TASK TO COMPLETE
What lines below mention the word "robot"? Copy each one.

:: DATA TO EXAMINE

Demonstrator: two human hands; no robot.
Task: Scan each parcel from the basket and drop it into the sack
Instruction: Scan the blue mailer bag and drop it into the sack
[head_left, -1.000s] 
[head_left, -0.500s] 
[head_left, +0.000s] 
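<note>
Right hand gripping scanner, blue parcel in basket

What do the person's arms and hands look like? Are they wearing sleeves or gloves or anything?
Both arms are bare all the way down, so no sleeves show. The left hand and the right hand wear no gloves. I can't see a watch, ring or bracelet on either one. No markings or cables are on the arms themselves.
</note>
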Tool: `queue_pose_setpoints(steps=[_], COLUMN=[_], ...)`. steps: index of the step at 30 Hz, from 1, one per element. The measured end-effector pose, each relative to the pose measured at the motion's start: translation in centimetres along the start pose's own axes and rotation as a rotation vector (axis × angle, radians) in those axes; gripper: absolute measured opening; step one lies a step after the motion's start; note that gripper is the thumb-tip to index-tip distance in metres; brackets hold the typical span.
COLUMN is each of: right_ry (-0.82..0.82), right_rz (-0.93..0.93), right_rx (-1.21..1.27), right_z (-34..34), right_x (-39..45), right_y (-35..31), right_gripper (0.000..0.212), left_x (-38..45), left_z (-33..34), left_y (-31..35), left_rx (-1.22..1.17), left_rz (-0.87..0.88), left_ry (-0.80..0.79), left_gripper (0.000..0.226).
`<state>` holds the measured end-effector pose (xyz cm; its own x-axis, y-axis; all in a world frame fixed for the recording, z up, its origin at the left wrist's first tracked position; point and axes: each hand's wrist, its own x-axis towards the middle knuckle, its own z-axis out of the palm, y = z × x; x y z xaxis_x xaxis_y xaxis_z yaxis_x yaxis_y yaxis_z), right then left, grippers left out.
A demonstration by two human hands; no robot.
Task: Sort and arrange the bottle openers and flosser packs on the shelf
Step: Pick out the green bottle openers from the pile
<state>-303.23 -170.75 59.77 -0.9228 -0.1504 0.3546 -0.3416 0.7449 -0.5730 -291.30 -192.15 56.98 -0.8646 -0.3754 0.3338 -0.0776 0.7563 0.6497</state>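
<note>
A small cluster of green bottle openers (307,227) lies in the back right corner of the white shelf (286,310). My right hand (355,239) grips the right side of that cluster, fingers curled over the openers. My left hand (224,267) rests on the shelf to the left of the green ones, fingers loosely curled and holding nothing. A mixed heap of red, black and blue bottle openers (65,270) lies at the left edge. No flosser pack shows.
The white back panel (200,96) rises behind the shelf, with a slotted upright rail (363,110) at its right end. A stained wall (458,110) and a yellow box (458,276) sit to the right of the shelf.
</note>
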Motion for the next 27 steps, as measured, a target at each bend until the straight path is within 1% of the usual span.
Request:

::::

OUTPUT FOR THIS EXERCISE
Demonstrator: two human hands; no robot.
A demonstration by two human hands; no robot.

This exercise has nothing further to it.